ResultSet File Storage

    Linkis faces the need to store multiple types of data in files, such as storing Hive table data in files, and hopes to save metadata information such as field types, column names, and comments.

    Existing file storage solutions generally only support specific data types for storage. For example, ORC supports data tables but does not support the storage of unstructured data.

    At the same time, support for saving special characters is also the reason that prompted us to define a new file format. For example, if there are special characters such as line breaks in a field in textFile, the content will be abnormal when it is parsed and read.

    Finally, if the content of the file is too large, Linkis usually hopes to provide a paging function. Existing file storage schemes only support how many bytes are skipped, but do not support how many lines are skipped, or only read a certain line in the file.

    Linkis defines a file storage format Dolphin file that stores multiple data types.

    The file structure of Dolphin is shown in the figure above:

    • The Dolphin logo is stored at the beginning of the file to distinguish whether the file is a Dolphin file

    • Metadata: content metadata information

    • RowData: Row data.

      RowData stores a row of data, such as the data of a row of the table, including the length of the row data and the Byte information of the row data.

    • PostData: Basic file information

    Among them, PostData is the basic information of the file mainly composed of:

    • type: the type of storage content

    • Codec: encoding format

    • Statistical information: The statistical information of the file content includes the number of lines, the maximum and minimum values, etc.

    The specific process of reading and writing Dolphin files is as follows:

    Dolphin file read and write flow chart

    When the user needs to store the contents of a file (for example: table) in a Dolphin file, the steps are as follows:

    1. Write Dolphin file ID

    2. Write data type Type

    3. Through the serializer (Serializer), write Metadata (metadata) such as the column name of the table, the type of each column, column comments, etc.;

    4. After writing the row of data, it will update the statistical information (Statistical information), increase the number of row records, update the maximum and minimum values ​​of each column, etc.;

    5. DolphinWriter writes PostData (basic information) composed of statistical information and encoding information to the Dolphin file;

    The steps for users to read the contents of the Dolphin file are as follows:

    1. Read the Dolphin file ID, and throw an exception if it is not a Dolphin file;

    2. If the user only needs to read Statistical information, read the length of PostData, and obtain PostData according to the length.

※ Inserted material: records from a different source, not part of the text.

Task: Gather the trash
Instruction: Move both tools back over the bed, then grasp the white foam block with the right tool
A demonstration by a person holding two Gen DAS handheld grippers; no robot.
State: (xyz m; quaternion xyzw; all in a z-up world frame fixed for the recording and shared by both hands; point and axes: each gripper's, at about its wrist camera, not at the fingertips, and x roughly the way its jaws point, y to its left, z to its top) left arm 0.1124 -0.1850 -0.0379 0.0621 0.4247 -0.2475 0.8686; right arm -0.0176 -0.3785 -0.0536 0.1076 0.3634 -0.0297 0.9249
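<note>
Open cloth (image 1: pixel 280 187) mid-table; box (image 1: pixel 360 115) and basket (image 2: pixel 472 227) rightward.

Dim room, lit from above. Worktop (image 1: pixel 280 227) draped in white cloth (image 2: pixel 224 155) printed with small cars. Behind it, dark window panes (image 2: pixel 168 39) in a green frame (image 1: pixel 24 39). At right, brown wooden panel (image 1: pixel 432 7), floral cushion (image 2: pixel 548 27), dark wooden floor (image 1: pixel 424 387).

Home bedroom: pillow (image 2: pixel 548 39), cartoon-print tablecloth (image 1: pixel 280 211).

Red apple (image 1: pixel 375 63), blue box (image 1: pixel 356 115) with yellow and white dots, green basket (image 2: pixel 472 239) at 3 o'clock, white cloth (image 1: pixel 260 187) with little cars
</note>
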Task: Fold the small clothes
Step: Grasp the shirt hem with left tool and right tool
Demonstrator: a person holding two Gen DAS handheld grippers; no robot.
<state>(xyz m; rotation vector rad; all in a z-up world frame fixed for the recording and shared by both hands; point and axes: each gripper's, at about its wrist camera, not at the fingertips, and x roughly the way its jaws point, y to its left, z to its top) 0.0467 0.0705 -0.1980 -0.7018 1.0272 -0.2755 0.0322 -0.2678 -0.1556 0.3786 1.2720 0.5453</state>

      Through PostData, the basic information is parsed into corresponding Type, Codec, MetaData, and Statistical information.

      Return to complete this reading operation.

    3. If the user wants to read data, first read the data type Type.

    4. Read the Metadata information, get the Deserializer through Type, and encapsulate the read Bytes data into MetaData

    5. Read the row length index, and read the row Bytes through the row length index. Obtain Deserializer through Type, convert Bytes into Record data, and encapsulate RowData with Record and MetaData;

    6. The read RowData row content is given to the user to complete the entire reading.

    Question: How to read a row? How many lines to start reading?

    Answer: When writing a row, the row length index will be written first, so that the user can read the index and skip row reading through the row length index when reading;

    The serializer (Serializer) serializes the data into a byte array, and the deserializer (Deserializer) parses the byte array into string data to achieve correct reading and writing of special characters;

    Serializer and Deserializer are related to Type. Different data types can define different Serializer and Deserializer.